I have a set of columns that have numbers as their names, from 0 to n (as the actual amount of columns might vary). They each represent values for a specific period of time (so column 0 is the first period, column 1 is the second, and so on).
What I want to do is to calculate, for each row, the absolute % difference between periods, in other words: |(n/n-1)-1|, ending with a table that will have a total o n-1 columns (ideally with a name like “period n vs period (n-1)” or something similar).
If I had a fixed number of columns, this could be done easily with Math Formula, and if the comparison was always vs a same column, the solution with Loop would also be fairly simple, but as the “base of comparison” is changing, I’m not sure how to tackle this.
Thanks a mill,
Would you please provide a sample dataset?
Absolutely, here it goes! File has a sheet with the mock up dataset and another sheet with how the output should look like (I’ve kept the formulas for your reference).
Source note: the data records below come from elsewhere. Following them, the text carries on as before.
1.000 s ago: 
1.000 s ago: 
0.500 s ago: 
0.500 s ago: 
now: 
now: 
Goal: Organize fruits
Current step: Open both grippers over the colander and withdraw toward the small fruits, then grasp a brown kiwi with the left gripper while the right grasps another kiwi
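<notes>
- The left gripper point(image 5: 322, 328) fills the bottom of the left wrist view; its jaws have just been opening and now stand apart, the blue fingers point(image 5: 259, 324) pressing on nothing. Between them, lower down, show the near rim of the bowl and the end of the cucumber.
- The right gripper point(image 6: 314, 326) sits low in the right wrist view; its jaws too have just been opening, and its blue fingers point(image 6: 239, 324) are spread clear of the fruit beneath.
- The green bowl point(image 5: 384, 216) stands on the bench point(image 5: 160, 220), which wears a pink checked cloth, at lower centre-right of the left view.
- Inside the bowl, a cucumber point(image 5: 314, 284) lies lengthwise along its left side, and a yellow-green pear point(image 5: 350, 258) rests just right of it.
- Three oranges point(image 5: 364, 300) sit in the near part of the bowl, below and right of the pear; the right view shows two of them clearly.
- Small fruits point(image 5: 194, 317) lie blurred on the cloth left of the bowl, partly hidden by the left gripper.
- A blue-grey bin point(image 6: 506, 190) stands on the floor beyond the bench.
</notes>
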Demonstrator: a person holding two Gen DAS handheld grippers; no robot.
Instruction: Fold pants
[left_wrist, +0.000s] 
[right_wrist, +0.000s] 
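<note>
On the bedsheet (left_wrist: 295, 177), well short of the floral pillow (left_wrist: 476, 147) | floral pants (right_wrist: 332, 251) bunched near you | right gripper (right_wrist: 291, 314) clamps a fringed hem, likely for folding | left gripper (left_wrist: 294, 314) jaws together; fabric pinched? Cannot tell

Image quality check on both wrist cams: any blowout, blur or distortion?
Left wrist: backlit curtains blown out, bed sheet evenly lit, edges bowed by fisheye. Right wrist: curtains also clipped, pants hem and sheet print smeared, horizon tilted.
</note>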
The column headers of the output are more of a nice-to-have rather than a must, anything to resemble that is already useful.
Thanks a mil!
mock up dataset.xlsx (21.2 KB)
here is a solution with RecursiveLoop Nodes.
It works with different counts of columns but needs min 2 columns.
I hope it helps.
DifferenceVersusPrevoiusColumn.knwf (43.2 KB)
Well, again we have already a right solution by @Andrew_Steel,
Just in case you prefer less nodes:
n_vs_n-1.knwf (48.8 KB)
P.S. Although my workflow seems shorter, it takes longer to execute. Andrew’s workflow runs about 3~4 times faster!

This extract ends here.